Swelling, collapsing, ending, serving their
longer, shorter use,)

Fill’d with eidolons only.

The above five verses are gleaned from Walt Whitman’s 1876 twenty-one verse poem Eidolons. Eidolon is a word of Greek
origin meaning phantom or apparition. Whitman lays out that all we express, all  we are, all we do, all that is — all is phantoms. A similar concept was a
dominant part of eastern thought, in India expressed as maya — simply put, all  we experience is illusion projected by our limited capacities.

As our capacities have expanded though science the evidence that what we experience as life is illusion has been verified
to the extent our limited capabilities allow.
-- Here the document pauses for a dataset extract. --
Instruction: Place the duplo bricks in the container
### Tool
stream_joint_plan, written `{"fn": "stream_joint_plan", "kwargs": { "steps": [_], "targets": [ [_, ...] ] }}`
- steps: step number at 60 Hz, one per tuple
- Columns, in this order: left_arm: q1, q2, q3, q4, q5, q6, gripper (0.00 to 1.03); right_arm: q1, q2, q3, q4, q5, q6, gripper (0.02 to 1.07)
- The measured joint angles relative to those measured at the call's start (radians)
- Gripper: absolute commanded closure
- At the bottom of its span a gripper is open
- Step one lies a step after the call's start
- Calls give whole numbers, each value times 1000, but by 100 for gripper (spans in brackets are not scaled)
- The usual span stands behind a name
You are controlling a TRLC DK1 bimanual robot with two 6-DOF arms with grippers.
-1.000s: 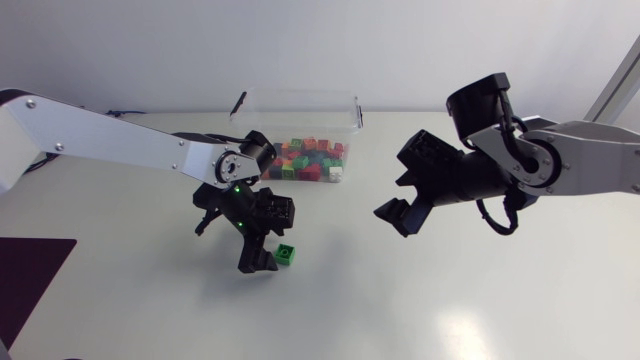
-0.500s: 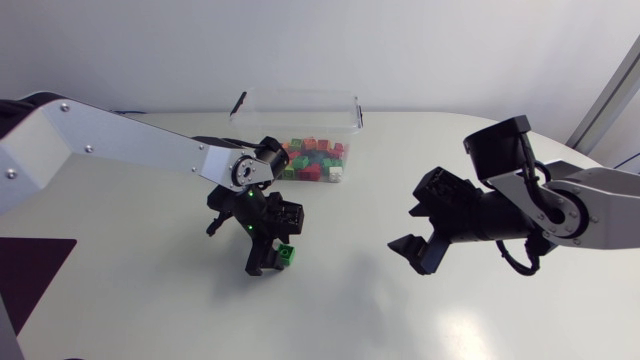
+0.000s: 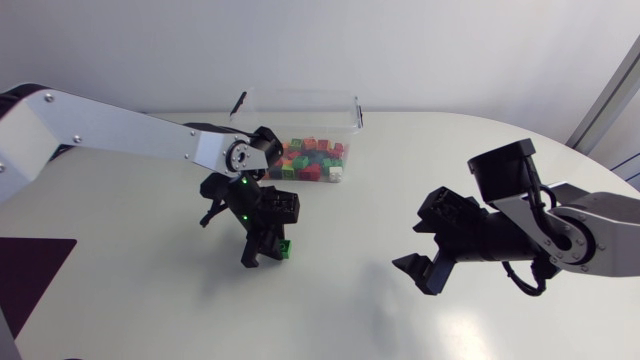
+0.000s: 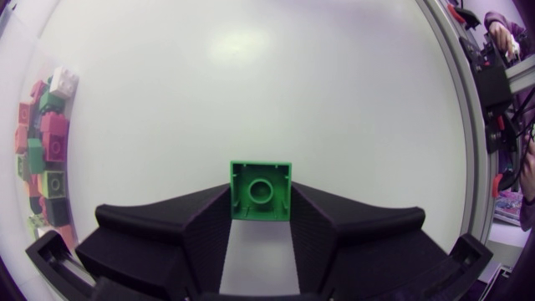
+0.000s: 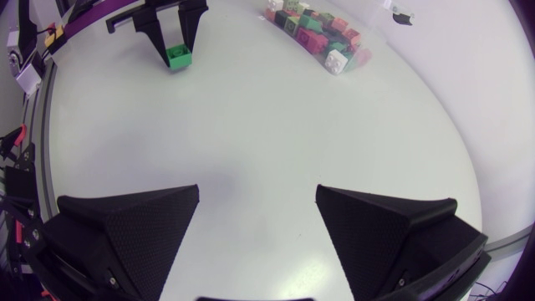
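One green brick [image 4: 261, 191] clamped at the very tips of left fingers [image 4: 196, 230], right fingers [image 5: 134, 224] apart: shallow grip may slip before container [image 3: 300, 108].

Your head view looks down on the table [image 3: 400, 180] from above, with the left arm [image 3: 120, 135] entering at 9 o'clock and the right arm [image 3: 600, 215] at 3. Your left wrist view sits tight over the left gripper [image 4: 261, 201], facing the table. Your right wrist view looks farther, across the table. All three share the brick [image 4: 261, 180] and the container [image 3: 300, 112].
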Motion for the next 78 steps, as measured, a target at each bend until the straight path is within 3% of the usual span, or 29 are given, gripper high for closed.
{"fn": "stream_joint_plan", "kwargs": {
  "steps": [20,32,46,57,78],
  "targets": [
    [81,-104,130,-40,158,-130,93,33,-14,-41,-5,7,0,6],
    [109,-125,187,104,179,-286,93,42,-18,-47,-14,27,0,6],
    [144,-125,235,342,179,-485,92,46,-58,-51,-31,35,0,6],
    [166,-106,282,472,159,-603,92,46,-137,-79,-32,82,9,6],
    [196,5,356,604,34,-737,92,43,-418,-113,-78,167,51,6]
  ]
}}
All of what we experience as our
solid existence is infinitely tiny bits of energy that appear to temporarily
manifest as forms our consciousness calls me, you, chair, computer, earth, etc.
— eidolons. This can be difficult to absorb. Human beings have found it much
easier to formulate religions, philosophies, and other designs to try to give
the apparitions more substance and solidity.

While this realization that nothing is as it seems may be unsettling it can also be reassuring. For one thing, it is a powerful
example of the relative nature of point-of-view. If we can accept that what we
experience is a very limited and partial view of reality it seems obvious that
we must be humble in our fragmentary understanding, be this in personal
relationships, political arenas, or cosmic awareness.
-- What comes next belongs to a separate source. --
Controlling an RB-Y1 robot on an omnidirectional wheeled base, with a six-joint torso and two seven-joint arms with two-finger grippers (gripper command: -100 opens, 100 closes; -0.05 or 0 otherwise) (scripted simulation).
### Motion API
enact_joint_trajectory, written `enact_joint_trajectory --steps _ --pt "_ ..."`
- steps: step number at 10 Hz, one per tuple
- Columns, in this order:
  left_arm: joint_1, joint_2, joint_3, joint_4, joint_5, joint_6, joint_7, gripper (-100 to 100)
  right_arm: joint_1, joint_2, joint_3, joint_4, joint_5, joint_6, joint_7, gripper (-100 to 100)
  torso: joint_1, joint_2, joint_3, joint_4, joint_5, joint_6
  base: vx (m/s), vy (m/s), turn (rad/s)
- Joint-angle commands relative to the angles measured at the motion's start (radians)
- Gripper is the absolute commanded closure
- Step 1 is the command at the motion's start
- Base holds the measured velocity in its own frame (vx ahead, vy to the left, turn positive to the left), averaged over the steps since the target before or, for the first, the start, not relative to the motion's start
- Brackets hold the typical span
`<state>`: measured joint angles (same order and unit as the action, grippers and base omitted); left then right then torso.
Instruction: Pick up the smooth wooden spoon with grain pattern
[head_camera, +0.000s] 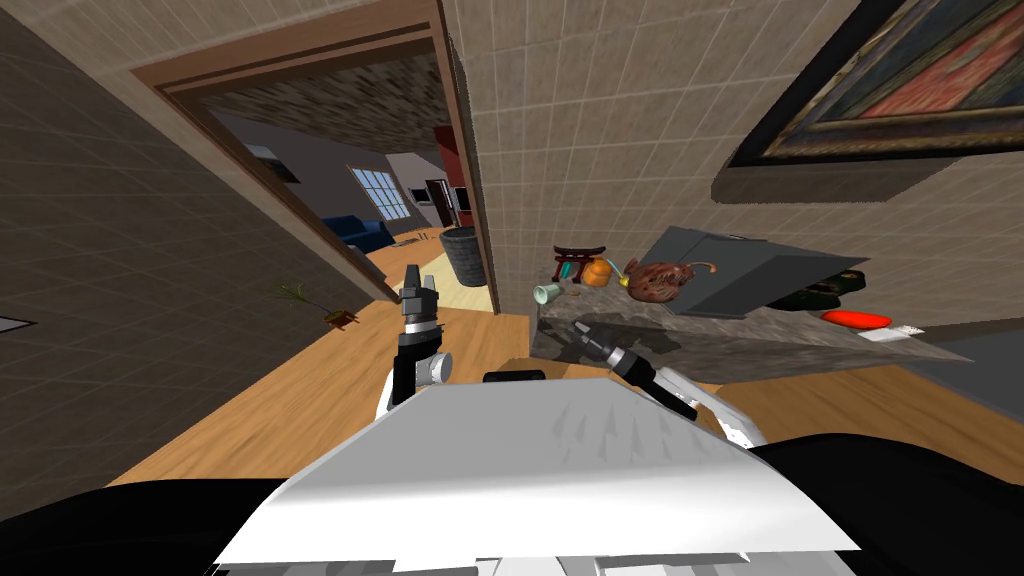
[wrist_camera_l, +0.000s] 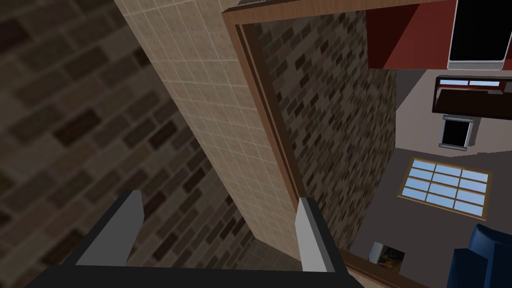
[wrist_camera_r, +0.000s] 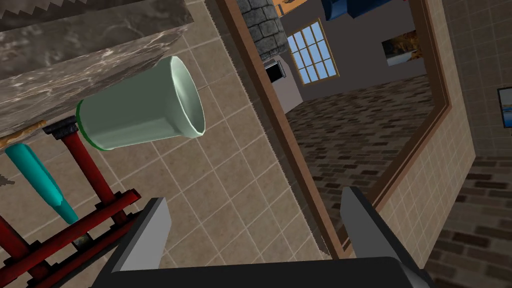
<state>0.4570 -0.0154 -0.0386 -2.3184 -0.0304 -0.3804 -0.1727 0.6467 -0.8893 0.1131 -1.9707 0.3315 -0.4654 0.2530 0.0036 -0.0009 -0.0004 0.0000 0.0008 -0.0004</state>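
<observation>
Left gripper (head_camera: 413, 285) stands raised and idle in front of the doorframe (head_camera: 462, 150), its two blades spread wide with nothing between them. It seems parked there to keep out of the working arm's way. To its right, the right gripper (head_camera: 583, 335) points at the near edge of a marble counter (head_camera: 760, 345); its fingers are equally far apart and empty, a pose that reads as an approach rather than a grasp.

Just beyond that open pincer a pale green cup (wrist_camera_r: 142, 107) stands at the counter's corner nearest the doorway. Beside it is a red stand (wrist_camera_r: 87, 167), and a teal handle (wrist_camera_r: 42, 182) lies close by. The wooden spoon (wrist_camera_r: 22, 135) is hard to pick out — the likeliest candidate is a thin tan strip lying flat on the stone by the stand's foot, just past the cup, though this cannot be told for certain.

Further right along the counter sit an orange pot (head_camera: 598, 272), a brown fish-like figure (head_camera: 662, 281), a dark grey box (head_camera: 740, 270) and, well apart at the far end, a red oblong (head_camera: 856, 319). The clutter around the strip suggests the hand must come down between cup and stand — a tight fit that risks knocking the cup.
</observation>
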Motion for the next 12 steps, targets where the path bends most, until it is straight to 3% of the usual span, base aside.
enact_joint_trajectory --steps 1,12 --pt "0.000 0.000 0.000 0.000 0.000 0.000 0.000 0 0.003 -0.043 0.003 0.027 0.010 -0.011 0.009 -100 0.000 0.000 0.000 0.000 0.000 0.000 0.010 0.054 0.031" --pt "0.000 0.000 0.000 0.000 0.000 0.000 0.000 0 0.042 -0.354 0.075 0.233 0.147 -0.028 0.083 -100 -0.001 -0.001 -0.001 0.000 0.000 0.000 0.022 0.046 0.067"
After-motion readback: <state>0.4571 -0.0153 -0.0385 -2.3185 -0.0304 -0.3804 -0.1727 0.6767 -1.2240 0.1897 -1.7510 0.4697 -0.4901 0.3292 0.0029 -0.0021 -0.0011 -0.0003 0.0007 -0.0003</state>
As creatures who will always be incomplete in perception and understanding (no advance in technology will ever give us
complete understanding) we must learn to use our minimal intelligence to make a
positive and possibly enjoyable experience (be it an illusion) of the short
years we have as individuals and a species in this shifting flux of energy.
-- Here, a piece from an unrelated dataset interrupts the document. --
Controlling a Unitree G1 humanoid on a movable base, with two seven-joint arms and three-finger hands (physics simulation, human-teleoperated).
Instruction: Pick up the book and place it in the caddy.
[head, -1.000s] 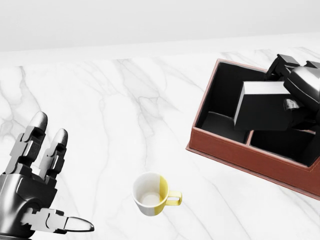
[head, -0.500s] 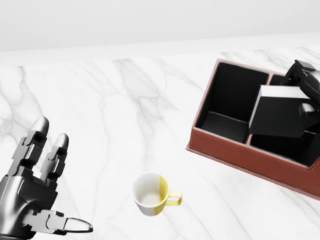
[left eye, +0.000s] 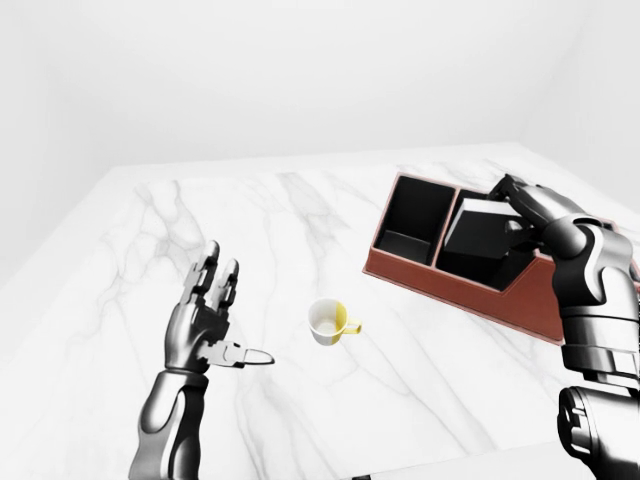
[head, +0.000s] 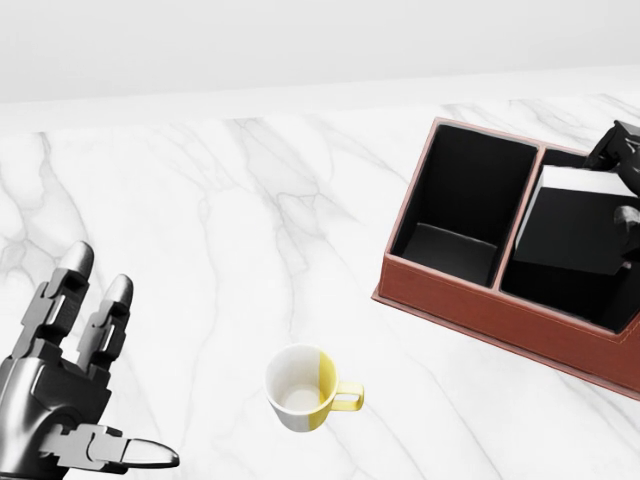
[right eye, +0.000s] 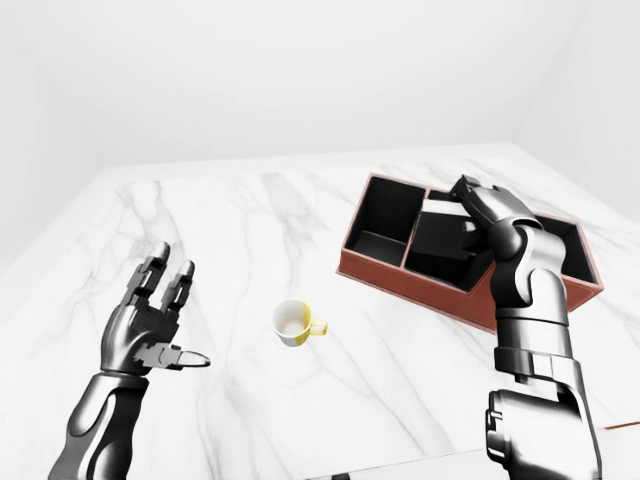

We are hardwired with survival and propagation instincts that drive much of our behavior, albeit strangely
disguised in this stage of civilization and culture in which we live. We also
have the capacity to move beyond security and sex and delve into some of the
more refined behaviors of conscious existence – compassion, creativity,
contemplation. I believe that it is in this realm that we have the most to
offer in shaping and refining the eidolons in which we exist. While these
illusions seem to be largely shaped by the cause and effect of the energy
forces that ripple through our lives, I think we have the capacity to send
positive ripples into that energy. We are, after all, not only part of that energy;
we are no more or less than any other component. This is the great egalitarian
truth of existence.

But here is where the big obstacle lies. The eidolons are so convincing and the sweep of the illusion is so swift, and our
time is so short in the tumbling series of apparitions which we see as our
lives, that few see the opportunity to send out those ripples. Most people feel
that they cannot “change” things as they might like to. War, poverty, hunger, inequity
seem to be a permanent part of the eidolon and maybe they are. But to make an
impact on that ever changing energy field one does not need to eliminate hate
or greed, one needs to help a neighbor or teach a child or write a poem or sit
quietly. Everything we do impacts everything else – we have no choice. It is
only a matter of what kind of impact we wish to have.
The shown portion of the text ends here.